SSbD requires both perspectives, used separately but coherently.
Beyond Today’s Boundaries: Can USEtox and EUSES Assess Planetary Chemical Pressure?
Although USEtox and EUSES were designed for different purposes, it is important to recognize that both models share a common scientific foundation in the SimpleBox multimedia fate framework. This means that, in principle, both are capable of calculating environmental concentrations, and both could—if adapted—contribute to assessing the global chemical pressure exerted on the planet.
Today, USEtox already provides a global pressure indicator and could, with further development, produce regional concentration estimates simply by applying the appropriate environmental volumes to its fate results. Conversely, EUSES could theoretically be extended to deliver a pressure-type indicator by calculating RCRs at the continental scale and by applying a multi-chemical cumulative RCR (treating the combined toxicity of all substances as fully additive). Such an approach would mirror the logic used in LCA, where impacts from different chemicals and life-cycle stages are summed to represent a system-level burden.
However, this would require significant methodological adaptations. Moreover, while cumulative RCRs provide a formal structure similar to LCA, the underlying toxicological assumption of full additivity among all chemicals, from all life cycle stages is scientifically questionable and not aligned with established mixture toxicology.
Both USEtox and EUSES could, in theory, be extended toward a unified “chemical pressure” perspective — but neither is designed for that purpose today.

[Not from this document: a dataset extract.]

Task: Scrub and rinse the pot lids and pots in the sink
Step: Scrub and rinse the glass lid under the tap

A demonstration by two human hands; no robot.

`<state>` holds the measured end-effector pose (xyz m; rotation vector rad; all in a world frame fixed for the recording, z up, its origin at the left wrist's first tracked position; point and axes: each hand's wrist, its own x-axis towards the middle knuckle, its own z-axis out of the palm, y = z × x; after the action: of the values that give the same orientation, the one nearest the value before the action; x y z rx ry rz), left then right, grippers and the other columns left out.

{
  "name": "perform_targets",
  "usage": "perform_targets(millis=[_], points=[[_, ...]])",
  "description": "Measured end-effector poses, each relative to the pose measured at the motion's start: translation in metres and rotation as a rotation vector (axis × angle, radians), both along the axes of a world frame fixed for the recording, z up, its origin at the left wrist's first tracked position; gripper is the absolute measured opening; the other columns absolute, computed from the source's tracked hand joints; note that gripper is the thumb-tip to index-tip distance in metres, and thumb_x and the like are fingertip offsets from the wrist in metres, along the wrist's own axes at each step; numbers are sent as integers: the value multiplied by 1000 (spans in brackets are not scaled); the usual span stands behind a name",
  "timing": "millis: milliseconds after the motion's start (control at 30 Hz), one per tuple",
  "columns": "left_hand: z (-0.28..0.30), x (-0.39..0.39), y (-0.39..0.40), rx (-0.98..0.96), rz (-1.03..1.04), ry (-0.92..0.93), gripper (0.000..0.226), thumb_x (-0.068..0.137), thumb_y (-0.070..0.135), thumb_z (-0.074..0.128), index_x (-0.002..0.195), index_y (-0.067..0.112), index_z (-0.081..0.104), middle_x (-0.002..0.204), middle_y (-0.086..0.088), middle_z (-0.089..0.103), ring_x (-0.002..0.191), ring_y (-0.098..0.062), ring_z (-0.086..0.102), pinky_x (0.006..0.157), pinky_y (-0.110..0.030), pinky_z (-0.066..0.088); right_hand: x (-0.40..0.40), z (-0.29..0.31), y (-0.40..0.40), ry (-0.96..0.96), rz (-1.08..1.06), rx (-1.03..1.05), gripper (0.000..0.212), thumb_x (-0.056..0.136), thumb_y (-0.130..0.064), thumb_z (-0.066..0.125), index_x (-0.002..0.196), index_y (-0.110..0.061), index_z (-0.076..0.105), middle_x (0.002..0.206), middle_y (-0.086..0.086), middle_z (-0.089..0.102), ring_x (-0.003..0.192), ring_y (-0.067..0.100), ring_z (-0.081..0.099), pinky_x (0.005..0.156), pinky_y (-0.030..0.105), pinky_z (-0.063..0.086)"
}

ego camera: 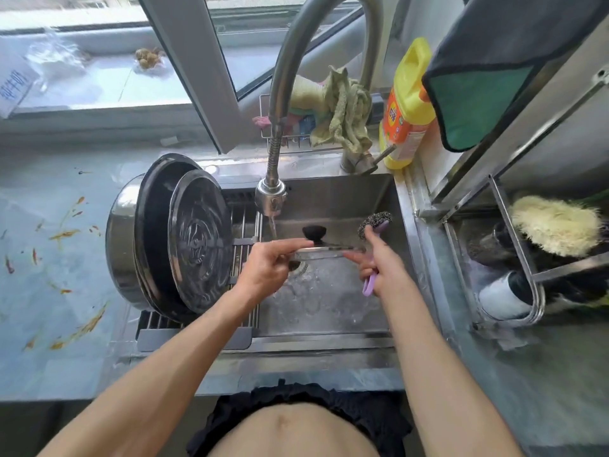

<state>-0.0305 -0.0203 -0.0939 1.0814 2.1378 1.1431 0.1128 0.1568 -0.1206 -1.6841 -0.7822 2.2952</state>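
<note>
Glass lid (324, 250) held edge-on over sink (329, 311), rim pinched by left hand (268, 268), black knob (314, 233) up. Lid's flat plane stretches rightward from that grip, far rim met by a finger of right hand (384, 263). Purple-handled steel scrubber (374, 223) gripped by right hand, wire head just above lid's right edge. Faucet (271, 194) stream falls just beyond left grip. Scrub judged likeliest from right hand, nearer.
</note>
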Motion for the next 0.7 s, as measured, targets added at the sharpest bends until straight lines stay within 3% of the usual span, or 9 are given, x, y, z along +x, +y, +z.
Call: perform_targets(millis=[67, 100, 200, 267, 367, 467, 567, 633, 700], points=[[-4, -1, 0, -11, -79, 124, 61, 78, -17, 48, 114, 22, 78, 123, 4, 71, 133, -22, 57, 123, -43, 23, -1, -1, -2, 22, 15, -42, 6, 97, -18, 60, 93, -19, 55, 90, 16, 69, 26, 0, 26, 27, 12, 22], [-7, -2, -1, -10, -74, 163, 60, 76, -15, 48, 110, 23, 79, 127, 6, 68, 141, -26, 48, 123, -49, 16, -1, -4, -5, 19, 21, -62, 13, 99, -8, 54, 90, -17, 52, 86, 13, 68, 26, 0, 26, 27, 12, 22], [-11, -1, -7, 10, 131, 104, 62, 76, -17, 47, 104, 28, 79, 149, -1, 54, 150, -27, 32, 124, -46, 22, -4, -11, -16, 51, 3, -150, 19, 100, 0, 45, 90, -15, 48, 71, 8, 71, 26, -1, 26, 27, 11, 22], [-3, 1, -11, 22, 275, -65, 63, 81, -18, 50, 114, 31, 73, 159, -4, 41, 150, -21, 34, 123, -40, 30, -8, -15, -25, 74, -5, -184, 16, 101, -1, 44, 90, -12, 50, 69, 7, 72, 26, 0, 27, 28, 11, 23], [9, -3, -12, 119, 511, -462, 63, 90, -16, 55, 143, 20, 55, 156, -5, 46, 126, -21, 62, 107, -45, 51, -10, -21, -35, 100, -34, -205, 13, 101, -2, 45, 94, -10, 53, 70, 7, 73, 27, 0, 29, 29, 11, 26], [13, -15, -11, 245, 683, -831, 70, 93, -20, 36, 157, 6, 31, 157, -17, 41, 96, -30, 76, 83, -42, 63, -12, -29, -42, 156, -52, -236, 16, 101, -2, 45, 91, -11, 54, 69, 6, 74, 27, -1, 30, 29, 10, 27], [12, -25, -14, 138, 729, -759, 63, 97, -16, 42, 156, 4, 32, 146, -19, 51, 82, -24, 76, 65, -29, 63, -16, -33, -49, 194, -37, -217, 18, 101, -2, 46, 91, -14, 56, 80, 8, 74, 29, -1, 31, 31, 10, 29], [10, -30, -15, 91, 740, -762, 61, 93, -17, 48, 150, 3, 41, 122, -15, 69, 77, -17, 75, 61, -24, 60, -16, -33, -49, 200, -22, -175, 20, 101, -3, 46, 91, -16, 57, 89, 10, 71, 30, -1, 32, 32, 10, 30], [8, -33, -16, 60, 744, -789, 60, 88, -19, 53, 144, 3, 49, 106, -9, 76, 77, -14, 74, 60, -23, 58, -14, -33, -44, 207, -13, -132, 20, 102, -4, 47, 92, -17, 58, 91, 10, 70, 31, -1, 33, 33, 10, 31]])
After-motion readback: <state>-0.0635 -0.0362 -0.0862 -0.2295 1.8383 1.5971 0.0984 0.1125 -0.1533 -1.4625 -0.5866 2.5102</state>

Any future effort to bridge these domains must proceed with caution, scientific rigor, and a clear understanding of the conceptual limits of each model.
Conclusion — Why SSbD Needs Both Tools
A credible Safe & Sustainable by Design strategy requires:- Global impact assessment through LCA (USEtox) - Local safety assessment through RA (REACH/EUSES). Using each tool for its intended purpose ensures both scientific accuracy and regulatory relevance.